TASK DETAILS:
Retype all of the listing exactly, with no pictures.

DATA SECTION:
Segment Open
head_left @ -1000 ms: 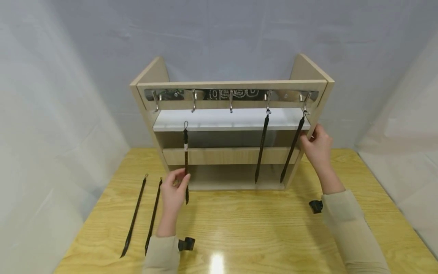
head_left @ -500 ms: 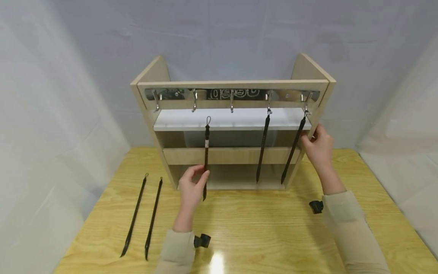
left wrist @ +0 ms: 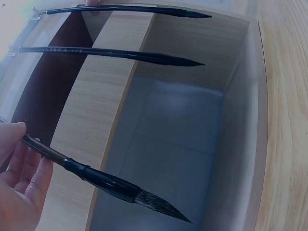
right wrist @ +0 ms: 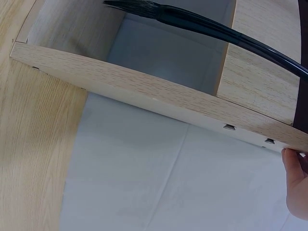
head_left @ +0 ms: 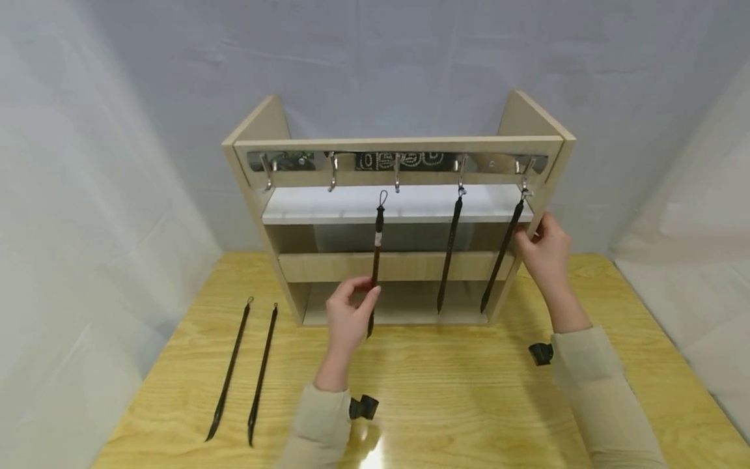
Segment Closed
TASK SOLUTION:
head_left @ -1000 ms: 
head_left @ -500 ms: 
left wrist @ +0 ms: 
right wrist @ +0 ms: 
head_left @ +0 ms: 

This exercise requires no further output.